START Information provided

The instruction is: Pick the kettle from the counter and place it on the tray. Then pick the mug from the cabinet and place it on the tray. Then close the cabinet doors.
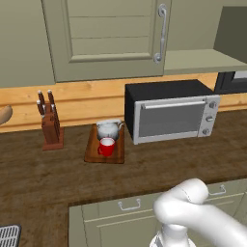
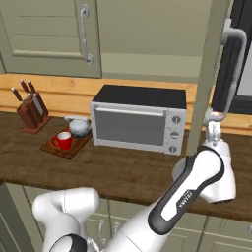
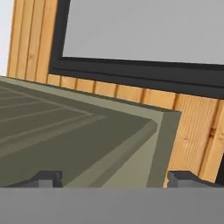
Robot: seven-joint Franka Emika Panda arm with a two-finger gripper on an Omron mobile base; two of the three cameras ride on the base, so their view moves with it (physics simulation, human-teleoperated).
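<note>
The silvery kettle (image 1: 108, 129) and the red mug (image 1: 106, 147) both stand on the reddish-brown tray (image 1: 92, 147), which lies on the dark counter (image 1: 58, 173) left of the oven. The right base view also has the kettle (image 2: 79, 126), mug (image 2: 63, 140) and tray (image 2: 74, 148). The cabinet (image 1: 202, 60) shows its pale shelf. Its left door (image 1: 111, 38) is flat and closed. The right door (image 2: 210, 74) stands swung out, edge-on, with its bar handle (image 2: 235, 69). My gripper (image 2: 212, 129) is open just under that handle's lower end. The door panel (image 3: 65, 135) lies between the fingertips (image 3: 46, 177).
A silver and black toaster oven (image 1: 171, 116) sits right of the tray. A knife block (image 1: 49, 124) stands to its left. A dark-framed window (image 3: 131, 70) is behind the open door. Grey-green drawers (image 1: 130, 217) run below the counter edge.
</note>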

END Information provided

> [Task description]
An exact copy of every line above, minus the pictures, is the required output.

> [Task solution]
The instruction is: Pick the kettle from the counter and place it on the tray. Then pick the mug from the cabinet and place it on the tray. Then close the cabinet doors.
Robot: seven-joint Franka Emika Panda arm with a two-finger gripper on an Omron mobile base; two of the three cameras ride on the base, so their view moves with it (physics simulation, human-teleoperated).
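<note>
The silvery kettle (image 1: 108, 129) and the red mug (image 1: 106, 147) both stand on the reddish-brown tray (image 1: 92, 147), which lies on the dark counter (image 1: 58, 173) left of the oven. The right base view also has the kettle (image 2: 79, 126), mug (image 2: 63, 140) and tray (image 2: 74, 148). The cabinet (image 1: 202, 60) shows its pale shelf. Its left door (image 1: 111, 38) is flat and closed. The right door (image 2: 210, 74) stands swung out, edge-on, with its bar handle (image 2: 235, 69). My gripper (image 2: 212, 129) is open just under that handle's lower end. The door panel (image 3: 65, 135) lies between the fingertips (image 3: 46, 177).
A silver and black toaster oven (image 1: 171, 116) sits right of the tray. A knife block (image 1: 49, 124) stands to its left. A dark-framed window (image 3: 131, 70) is behind the open door. Grey-green drawers (image 1: 130, 217) run below the counter edge.
</note>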

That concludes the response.